O IVA é uma modalidade de cobrança de impostos utilizada por mais de 170 países, que tem como objetivo unificar tributos sobre o consumo. Essa modalidade é considerada moderna, pois na maioria dos países em que é usado tem poucas alíquotas, diferente do sistema tributário atual, em que temos milhares de alíquotas para serem analisadas e monitoradas.
Na esfera federal, três dos tributos a serem extintos serão o Programa de Integração Social (PIS), Contribuição para o Financiamento da Seguridade Social (Cofins) e o Imposto sobre Produtos Industrializados (IPI).
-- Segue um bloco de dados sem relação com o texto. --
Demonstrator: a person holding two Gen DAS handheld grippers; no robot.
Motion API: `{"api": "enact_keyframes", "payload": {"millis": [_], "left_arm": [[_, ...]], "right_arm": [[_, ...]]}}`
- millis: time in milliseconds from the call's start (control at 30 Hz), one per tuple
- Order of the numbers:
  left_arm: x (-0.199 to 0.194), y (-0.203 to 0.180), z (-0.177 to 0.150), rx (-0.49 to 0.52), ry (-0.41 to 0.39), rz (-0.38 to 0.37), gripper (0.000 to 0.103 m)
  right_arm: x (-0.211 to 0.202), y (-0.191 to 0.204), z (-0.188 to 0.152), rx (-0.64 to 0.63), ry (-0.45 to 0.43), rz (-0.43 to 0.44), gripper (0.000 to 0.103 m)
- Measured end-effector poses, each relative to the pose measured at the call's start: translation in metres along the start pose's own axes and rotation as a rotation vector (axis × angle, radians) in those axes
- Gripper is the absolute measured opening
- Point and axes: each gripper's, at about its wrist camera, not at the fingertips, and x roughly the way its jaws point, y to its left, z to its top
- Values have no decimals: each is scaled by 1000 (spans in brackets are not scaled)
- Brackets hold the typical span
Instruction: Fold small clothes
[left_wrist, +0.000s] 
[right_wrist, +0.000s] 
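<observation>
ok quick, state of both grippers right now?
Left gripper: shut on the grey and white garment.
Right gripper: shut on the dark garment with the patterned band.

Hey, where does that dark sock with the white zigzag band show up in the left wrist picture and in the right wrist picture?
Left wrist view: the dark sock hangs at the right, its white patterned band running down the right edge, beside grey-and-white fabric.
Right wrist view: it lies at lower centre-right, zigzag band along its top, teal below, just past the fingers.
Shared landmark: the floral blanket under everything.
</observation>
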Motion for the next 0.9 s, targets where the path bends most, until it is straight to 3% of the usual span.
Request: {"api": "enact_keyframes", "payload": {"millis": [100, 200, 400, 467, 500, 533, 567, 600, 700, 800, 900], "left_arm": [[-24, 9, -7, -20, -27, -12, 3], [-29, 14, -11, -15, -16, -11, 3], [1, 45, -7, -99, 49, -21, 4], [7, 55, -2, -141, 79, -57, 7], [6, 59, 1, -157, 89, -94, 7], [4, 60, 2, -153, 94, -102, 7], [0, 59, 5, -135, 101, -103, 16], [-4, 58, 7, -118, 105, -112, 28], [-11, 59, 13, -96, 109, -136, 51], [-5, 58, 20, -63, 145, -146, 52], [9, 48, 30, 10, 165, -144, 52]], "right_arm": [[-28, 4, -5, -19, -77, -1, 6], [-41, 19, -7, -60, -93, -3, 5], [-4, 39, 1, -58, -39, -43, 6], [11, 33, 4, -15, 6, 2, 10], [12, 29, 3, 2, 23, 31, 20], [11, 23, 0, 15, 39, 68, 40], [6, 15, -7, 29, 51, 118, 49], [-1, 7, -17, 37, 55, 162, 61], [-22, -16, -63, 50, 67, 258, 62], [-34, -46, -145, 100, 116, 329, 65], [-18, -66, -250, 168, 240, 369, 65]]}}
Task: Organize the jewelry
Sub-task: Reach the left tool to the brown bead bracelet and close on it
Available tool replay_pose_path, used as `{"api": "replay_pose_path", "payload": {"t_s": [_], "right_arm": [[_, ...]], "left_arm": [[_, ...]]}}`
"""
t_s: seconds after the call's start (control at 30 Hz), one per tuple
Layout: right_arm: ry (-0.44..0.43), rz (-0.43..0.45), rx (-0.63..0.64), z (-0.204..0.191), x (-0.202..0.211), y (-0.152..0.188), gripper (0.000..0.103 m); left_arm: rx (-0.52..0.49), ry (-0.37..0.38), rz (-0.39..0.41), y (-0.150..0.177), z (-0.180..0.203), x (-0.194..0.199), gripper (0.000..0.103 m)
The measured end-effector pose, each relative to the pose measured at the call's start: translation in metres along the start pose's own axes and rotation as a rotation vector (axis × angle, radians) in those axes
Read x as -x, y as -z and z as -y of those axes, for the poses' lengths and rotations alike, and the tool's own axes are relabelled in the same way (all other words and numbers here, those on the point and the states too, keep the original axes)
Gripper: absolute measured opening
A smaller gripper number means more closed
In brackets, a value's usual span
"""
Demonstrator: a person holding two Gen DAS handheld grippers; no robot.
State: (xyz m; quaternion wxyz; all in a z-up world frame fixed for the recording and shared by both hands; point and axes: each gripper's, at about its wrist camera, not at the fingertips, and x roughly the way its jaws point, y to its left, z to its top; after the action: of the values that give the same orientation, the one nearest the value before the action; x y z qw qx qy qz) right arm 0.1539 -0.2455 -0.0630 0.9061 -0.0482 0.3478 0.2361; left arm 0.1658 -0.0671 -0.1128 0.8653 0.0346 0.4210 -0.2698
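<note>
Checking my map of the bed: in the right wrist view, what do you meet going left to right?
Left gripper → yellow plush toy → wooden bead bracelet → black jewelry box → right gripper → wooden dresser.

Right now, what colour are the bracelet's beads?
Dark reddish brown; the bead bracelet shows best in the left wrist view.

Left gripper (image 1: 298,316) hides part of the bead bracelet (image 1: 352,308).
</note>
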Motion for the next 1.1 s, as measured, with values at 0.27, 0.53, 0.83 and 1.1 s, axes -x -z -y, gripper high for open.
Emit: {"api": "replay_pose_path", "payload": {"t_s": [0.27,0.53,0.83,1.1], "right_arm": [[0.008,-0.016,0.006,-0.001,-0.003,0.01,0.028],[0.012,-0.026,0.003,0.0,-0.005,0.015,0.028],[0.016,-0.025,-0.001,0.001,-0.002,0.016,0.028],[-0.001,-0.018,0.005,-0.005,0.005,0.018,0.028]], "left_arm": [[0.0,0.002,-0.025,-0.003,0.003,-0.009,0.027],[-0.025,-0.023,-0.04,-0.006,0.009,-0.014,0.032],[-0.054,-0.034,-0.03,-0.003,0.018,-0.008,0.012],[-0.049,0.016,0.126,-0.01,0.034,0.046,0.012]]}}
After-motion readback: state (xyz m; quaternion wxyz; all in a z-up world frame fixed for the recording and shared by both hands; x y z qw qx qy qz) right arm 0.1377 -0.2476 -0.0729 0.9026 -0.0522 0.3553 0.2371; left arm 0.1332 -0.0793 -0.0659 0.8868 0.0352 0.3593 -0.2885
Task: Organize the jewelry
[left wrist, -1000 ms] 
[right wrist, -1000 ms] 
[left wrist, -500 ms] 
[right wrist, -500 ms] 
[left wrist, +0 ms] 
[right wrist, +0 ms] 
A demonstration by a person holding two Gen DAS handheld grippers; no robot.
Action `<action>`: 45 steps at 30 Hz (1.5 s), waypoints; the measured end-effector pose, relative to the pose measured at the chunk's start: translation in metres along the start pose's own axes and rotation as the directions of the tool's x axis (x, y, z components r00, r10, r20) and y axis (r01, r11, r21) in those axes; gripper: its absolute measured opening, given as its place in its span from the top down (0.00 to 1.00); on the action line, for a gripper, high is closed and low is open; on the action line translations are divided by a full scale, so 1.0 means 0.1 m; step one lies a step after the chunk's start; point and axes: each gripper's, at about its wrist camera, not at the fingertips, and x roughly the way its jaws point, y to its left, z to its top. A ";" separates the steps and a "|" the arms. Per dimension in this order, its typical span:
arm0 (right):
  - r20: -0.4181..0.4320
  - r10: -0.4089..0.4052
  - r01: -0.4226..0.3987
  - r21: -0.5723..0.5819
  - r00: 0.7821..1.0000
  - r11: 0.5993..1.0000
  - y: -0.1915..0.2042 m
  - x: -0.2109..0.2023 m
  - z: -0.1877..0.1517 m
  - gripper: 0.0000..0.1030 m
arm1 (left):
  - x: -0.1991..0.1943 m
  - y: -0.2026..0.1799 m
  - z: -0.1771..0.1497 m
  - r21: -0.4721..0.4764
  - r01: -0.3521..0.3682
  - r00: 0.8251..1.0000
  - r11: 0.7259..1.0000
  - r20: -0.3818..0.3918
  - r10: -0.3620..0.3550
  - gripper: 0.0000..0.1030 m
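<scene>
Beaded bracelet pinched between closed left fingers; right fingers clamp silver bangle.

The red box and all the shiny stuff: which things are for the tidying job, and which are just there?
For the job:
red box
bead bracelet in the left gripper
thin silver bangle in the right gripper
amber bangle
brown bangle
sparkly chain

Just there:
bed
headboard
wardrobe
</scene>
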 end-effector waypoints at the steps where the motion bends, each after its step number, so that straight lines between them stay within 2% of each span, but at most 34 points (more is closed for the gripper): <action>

Esses tributos serão unificados pela Contribuição sobre Bens e Serviços (CBS), a ser arrecadada pela União.
Na esfera estadual e municipal, outros dois impostos que serão substituídos são o Imposto sobre a Circulação de Mercadorias e Serviços (ICMS), administrado pelos estados; e o Imposto sobre Serviços (ISS), arrecadado pelos municípios. Em troca, será criado um Imposto sobre Bens e Serviços (IBS) a ser recolhido para os Estados.
Será criado um Imposto Seletivo (IS), que consistirá em uma taxa extra aplicada a determinados produtos considerados nocivos à saúde ou ao meio ambiente, tais como agrotóxicos, cigarros e bebidas alcoólicas. As alíquotas, ainda indefinidas, serão determinadas por meio de Lei Complementar oriunda do Executivo. De certa forma, o IPI que incide atualmente sobre esses produtos já é superior ao aplicado a outros bens. O IS também poderá ser utilizado para manter a competitividade da Zona Franca de Manaus, incidindo sobre produtos industrializados fora dessa região.
O texto aprovado possibilita regimes diferenciados em relação às regras gerais, prevendo, por exemplo, alíquota zerada ou com redução de 60% ou ainda aproveitamento de créditos. Segundo o texto aprovado na Câmara, essas diferenciações deverão constar da mesma lei complementar que definirá vários aspectos do Imposto sobre Bens e Serviços (IBS) e da Contribuição sobre Bens e Serviços (CBS).
Caso aprovada em definitivo, a transição dos tributos antigos para os novos iniciará em 2026, quando os dois tributos serão criados com uma alíquota de 0,9% e 0,1% para CBS e IBS, respectivamente. A partir de 2027, entrará em vigor a CBS com alíquota a ser definida, sendo extintos o PIS/Pasep e a Cofins.
Nas simulações do governo, as alíquotas devem variar de um mínimo de 20,73% a um teto de 27%. Este número considera a soma do IBS, para estados e municípios, com a CBS, tributo federal, para manter a carga em 12,45% do PIB, média verificada no período 2013-2022. Atualmente, a maior parte dos bens produzidos no Brasil tem uma taxação mínima de 34%.
Uma nota técnica do Ipea aponta que, baseada na proposta aprovada na Câmara, a alíquota efetiva do novo tributo brasileiro para taxar o consumo de bens e serviços seria de 28,04%. Números do Instituto Mauro Borges de Estatísticas e Estudos Socioeconômicos, do governo de Goiás, indicam até 29%.
Dada a magnitude dessas mudanças, é de extrema importância se manter informado e atento a toda movimentação acerca desse tema.